WINTER PARK – John Halligan knows a lot about bullying, but it isn’t from being a bully himself, or from having been the victim of one.
Instead, his torturous journey from grieving parent to advocate for anti-bullying laws happened in a very different way: as the father of a child who took his own life after years of bullying and harassment from fellow students.
Halligan lost his son Ryan to suicide at age 13 while the boy was a student at a middle school in Vermont. He had been ridiculed and humiliated by classmates until it pushed him over the edge.
Today, Halligan tours the country, speaking out about the dangers of bullying and, now through the Internet, Cyberbullying – a term he doesn’t even accept.
“I don’t like the term too much, because the media and everyone else is saying this is something new,” he said. “I don’t think this is new at all. It’s just called meanness.”
Halligan recently spoke about the loss of his son and the problem of bullying during a program at the St. Peter and Paul Church on Old Howell Branch Road in Winter Park. His visit was sponsored by the Holocaust Memorial Resource and Education Center, based in Maitland, which is hoping to put a spotlight on just how deadly bullying can become. The program was funded in part by the Community Development Funds of the Community Foundation of Central Florida, as part of the “Stand Up to Bullying” campaign.
Halligan said he knows all too well that what can start out as teasing can snowball into something far worse.
“As Ryan’s dad, I had totally underestimated the impact of emotional bullying,” he said. “When it happened, Ryan wanted me to teach him how to fight and defend himself.
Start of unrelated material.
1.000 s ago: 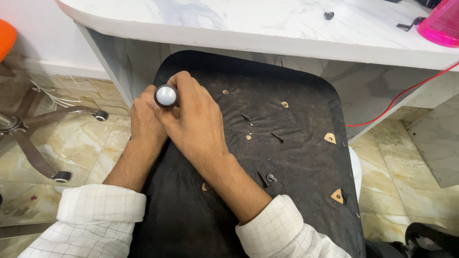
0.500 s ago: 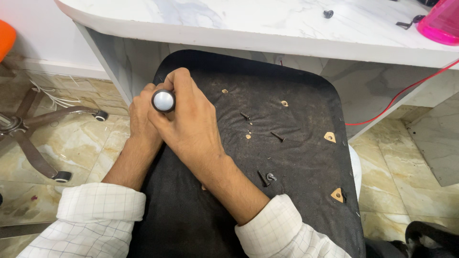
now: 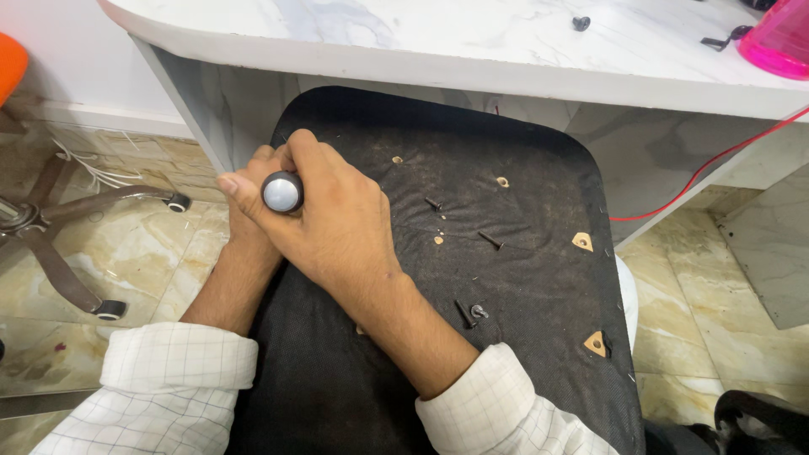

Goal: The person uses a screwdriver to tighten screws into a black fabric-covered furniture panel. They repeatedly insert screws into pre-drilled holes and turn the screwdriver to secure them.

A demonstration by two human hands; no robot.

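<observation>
My right hand (image 3: 333,223) is wrapped around the dark handle of a screwdriver (image 3: 281,193), whose round silver-grey end cap faces up at me. The shaft and tip are hidden under my hands. My left hand (image 3: 253,202) sits just below and behind the right one, near the tool's lower end; whether it grips the shaft is hidden. Both hands work over the left side of an upturned black chair seat (image 3: 522,337), whose underside is covered in dark fabric. Loose black screws (image 3: 490,240) lie on that fabric to the right of my hands.
A white marble-look desk (image 3: 472,42) overhangs the far edge of the seat, with a pink container (image 3: 779,40) at its right. A chair's wheeled base (image 3: 76,253) lies on the tiled floor at left. A red cable (image 3: 699,173) runs under the desk.
Both hands and the screwdriver handle have barely shifted; the grip around the handle has turned slightly.
</observation>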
It turned out this wasn’t about throwing a punch, but throwing words.”
Halligan said classmates started picking on Ryan in the fifth grade, and his self-esteem began falling. Ryan’s parents responded by getting him to see a school counselor, but it didn’t help. The bullying continued, right into seventh grade. By then, Ryan was so miserable that he asked his parents to pull him out altogether and home school him instead.
He also refused to take part in any kind of school mediation program with the principal, insisting that would only make the situation worse.’
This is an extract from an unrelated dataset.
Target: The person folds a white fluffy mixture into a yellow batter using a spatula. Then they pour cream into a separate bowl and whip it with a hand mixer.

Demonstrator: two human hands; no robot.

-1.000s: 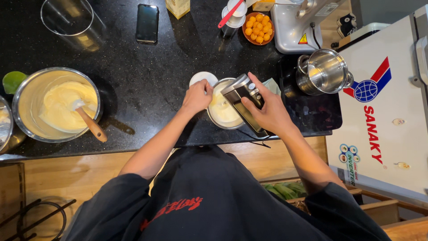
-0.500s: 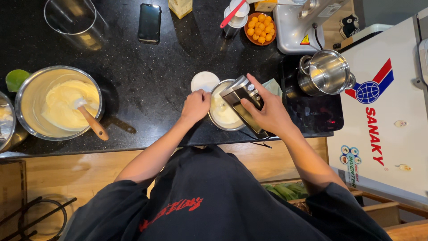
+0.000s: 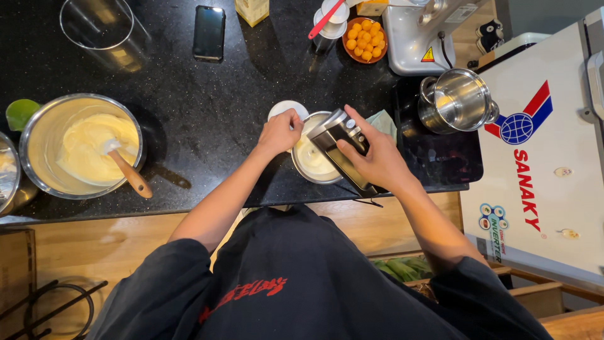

Halligan said in retrospect, he now realizes that his son was right. Bringing a bully and a victim together with the principal for a conflict resolution session doesn’t solve anything, he said.
“The bully is sitting there saying, ‘Hah, now I know what got to you,’ “ he said. “Bullying has nothing to do with conflict. What is bullying? It’s a repeated act intended to intimidate, humiliate or ridicule. The methods could be physical, emotional or relational. It exploits an imbalance of power that this person has figured out, and they’re going to take advantage of it.”
Although Ryan was sometimes bullied physically, the bulk of it was emotional abuse – made worse through the Internet and emails, he said. Someone at the school spread a rumor that Ryan was gay, and he started getting crude, homophobic emails – emails that he never told his parents about.
At the same time, Ryan developed a crush on a girl who began telling him how much she liked him, too. But it turned out to be a cruel hoax: the girl finally admitted it was all a big joke. Devastated, Ryan hung himself in the bathroom of his home.
“I blew it on this one,” Halligan said. “On the day my son died, the first thing we did was look for the suicide note. We tore the room apart, but we never did find the note. Then I thought maybe his computer gave us a clue.”
While searching through Ryan’s online accounts, “I learned all about the rumor that my son was gay,” Halligan said. “I unraveled why my son was on the computer so much that summer. He was trying to deal with this gay rumor.”
What he didn’t realize at the time, Halligan said, is that Ryan’s circle of friends had expanded dramatically in the age of the Internet, and not in a good way.
“In today’s world of parenting, the circle of friends you see at the kitchen table is not the same circle of friends you see in cyberspace,’ he said. “Parents, you’ve got to try to pay attention to this world.”
Halligan has tried to learn from this traumatic experience. He convinced state lawmakers in Vermont to pass a new anti-bullying law and is encouraging other states to do the same. His path to becoming an anti-bullying activist started when one local school held a special day urging students to respect one another.
“I was first asked to speak about this at a school in Vermont for Respect Day,” he said. “I reluctantly agreed, and as I hung up, I stressed out for two weeks.”
Finally, on the day he was scheduled to speak, “I got up on stage and told my son’s life story from start to finish. As I did, I sensed that kids were connecting to the story, either as a victim, as a bully, or as a bystander.”
School officials later asked Halligan if he had a speaking program for parents as well – something he hadn’t thought about before then. That’s when he began thinking about speaking to other parents about what they could do to stop their own children from becoming bullying victims – and how it’s not okay for anyone, students, parents or school officials alike, to be a bystander when someone else is being harassed.
“We’ve got to instill in our kids that it’s not okay to be a bystander,” he said. “Let’s not blame it on the kids. This is a problem that goes around all of us. This problem is now epidemic.”